CHAPTER XV.
AT LAST.
Hildegarde was sitting by Hugh's bedside. He had been laid in her bed that night; how long ago was it? She hardly knew,—and was still too ill to be moved. A concussion of the brain, the doctor said, the result of his fall on the ice. There was danger of brain fever, but it might be averted. Absolute quiet for a few days, and the trouble might pass off without any serious developments. Meantime, a shaded room, plenty of ice, no noise, and as little change of faces around him as might be,—they would hope for the best.
Hildegarde had hardly left his side, save when Auntie came in to watch through the night, or her mother took her place for the short time that her strength allowed. Mrs. Grahame was far from strong, and was not allowed to take charge of the nursing, as she would so gladly have done. Colonel Ferrers hung about the house all day, like a man distracted; and it took all Mrs. Grahame's tact, and all his brother's and Jack's watchful devotion, to keep him out of the sick child's room. He seemed to have aged ten years in these few short days. His ruddy colour was gone; his eyes had lost their fiery spark; his military stride had given place to an anxious shuffle.

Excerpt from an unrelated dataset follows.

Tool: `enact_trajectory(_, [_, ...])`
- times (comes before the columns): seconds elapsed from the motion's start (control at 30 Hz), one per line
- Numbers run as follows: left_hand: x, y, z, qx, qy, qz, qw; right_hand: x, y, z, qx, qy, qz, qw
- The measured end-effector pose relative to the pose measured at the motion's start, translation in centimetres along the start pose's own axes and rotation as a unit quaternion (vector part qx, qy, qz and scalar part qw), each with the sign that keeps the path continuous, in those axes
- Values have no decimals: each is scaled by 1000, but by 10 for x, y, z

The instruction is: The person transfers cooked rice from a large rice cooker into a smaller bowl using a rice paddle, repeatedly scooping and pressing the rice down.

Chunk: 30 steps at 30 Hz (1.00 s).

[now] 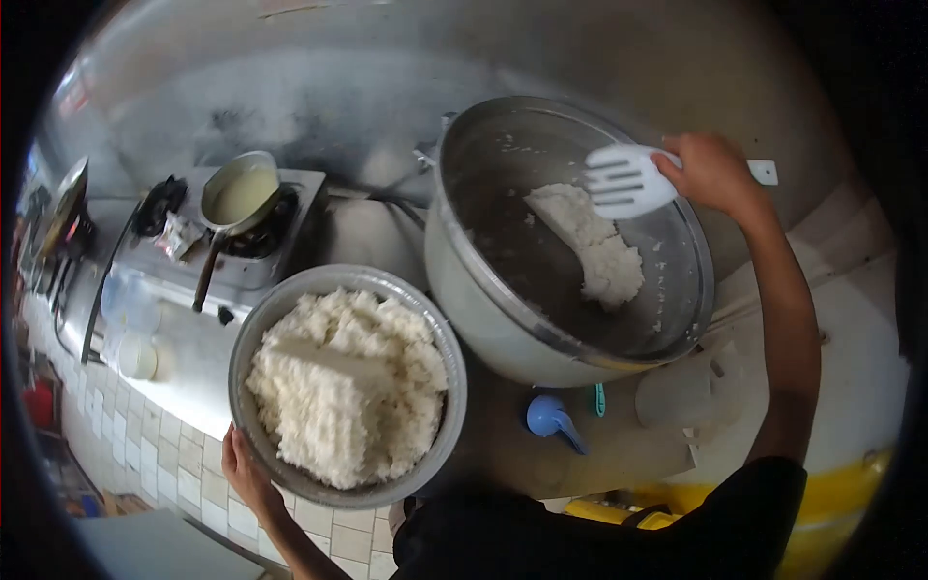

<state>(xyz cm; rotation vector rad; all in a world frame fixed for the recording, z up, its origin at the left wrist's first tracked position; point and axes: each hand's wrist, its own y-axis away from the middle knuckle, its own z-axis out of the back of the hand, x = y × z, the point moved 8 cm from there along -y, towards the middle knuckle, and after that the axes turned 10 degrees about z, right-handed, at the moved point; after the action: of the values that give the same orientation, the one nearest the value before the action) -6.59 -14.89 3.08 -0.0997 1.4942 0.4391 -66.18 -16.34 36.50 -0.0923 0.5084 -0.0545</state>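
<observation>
My left hand [249, 474] grips the rim of a round metal bowl [450, 425] from its lower left side. Cooked white rice [348, 387] is heaped high in it. My right hand [710, 174] is closed around a white slotted spatula [628, 182], its slotted end hanging over the right part of a large, deep metal pot [464, 261]. Inside the pot a clump of rice [590, 246] lies on the bottom, with a few grains stuck to the wall. The bowl stands just left of the pot, close to its side.
Left of the pot, a gas stove [300, 193] carries a saucepan [240, 193] of pale liquid, its handle pointing toward me. Below the pot lie a blue scoop [549, 418] and a small green-handled item [599, 399]. A clear plastic container [667, 396] stands nearby.
</observation>
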Motion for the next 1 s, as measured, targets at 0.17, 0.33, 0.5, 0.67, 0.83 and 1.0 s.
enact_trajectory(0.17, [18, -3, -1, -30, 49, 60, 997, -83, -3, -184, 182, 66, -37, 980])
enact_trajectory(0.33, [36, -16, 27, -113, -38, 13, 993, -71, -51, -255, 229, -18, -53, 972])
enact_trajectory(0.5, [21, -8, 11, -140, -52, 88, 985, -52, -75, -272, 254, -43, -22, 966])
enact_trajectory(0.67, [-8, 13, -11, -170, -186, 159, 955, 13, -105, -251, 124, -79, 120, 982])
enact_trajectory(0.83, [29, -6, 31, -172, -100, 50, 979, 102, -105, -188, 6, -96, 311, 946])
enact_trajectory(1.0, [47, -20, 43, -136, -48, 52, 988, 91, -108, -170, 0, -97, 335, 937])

"We shall have you ill, sir!" Elizabeth Beadle remonstrated, with many tears.
"You ain't like Mr. Raymond, sir; you cannot go without your food. It's hard enough as I can't go to my baby, my own dear niece's child, to nurse him myself, as go I would if I was let, though Miss Hilda may be a better nurse, as you say; but blood is thicker than water, Colonel Ferrers, and if I have to have you sick, too, it will be more than I can bear, sir; yes, it will!" Thus Mrs. Beadle, with her apron at her eyes. The Colonel, roused for a moment from his anxious musing, turned upon her with something like his natural fury.
"You go to the child, Elizabeth Beadle? You, who cannot keep from crying for ten minutes together? If you would stop poisoning my food with salt water, ma'am, you might have less complaint to make of my not eating. You have no more sense, ma'am,—no more sense than—than some other people have. Don't look at me in that manner, I desire you! God bless you, my dear old soul; go along, will you, or I shall be crying, too."
Rumours of these things, and others like them, came to Hildegarde, as she sat hour after hour by the sick child's side, shifting his pillow now and then when it grew hot, laying the cool wet cloths on his forehead, giving him food, drink, medicine, at the appointed times. The whole world seemed narrowed down to this one room; everything outside was unreal, all save the scene in white and black that she saw whenever she closed her eyes,—the moonlight on the snow, the black firs, the child in his white dress, fronting death with his sleeping smile, and by her side the friend who was to save him. How long ago was it? Had she been sitting here three days, or three weeks?
Little Hugh lay still, with his eyes shut. He seemed unconscious for the most part. Only now and then came a motion of the head, a low moan that was hardly more than a whisper; then the blue-veined lids would lift heavily for an instant, and the sweet eyes look out, but with no light in them; and after a moment the lids would fall again wearily, and the heavy sleep close round him again like a curtain. How long would it last?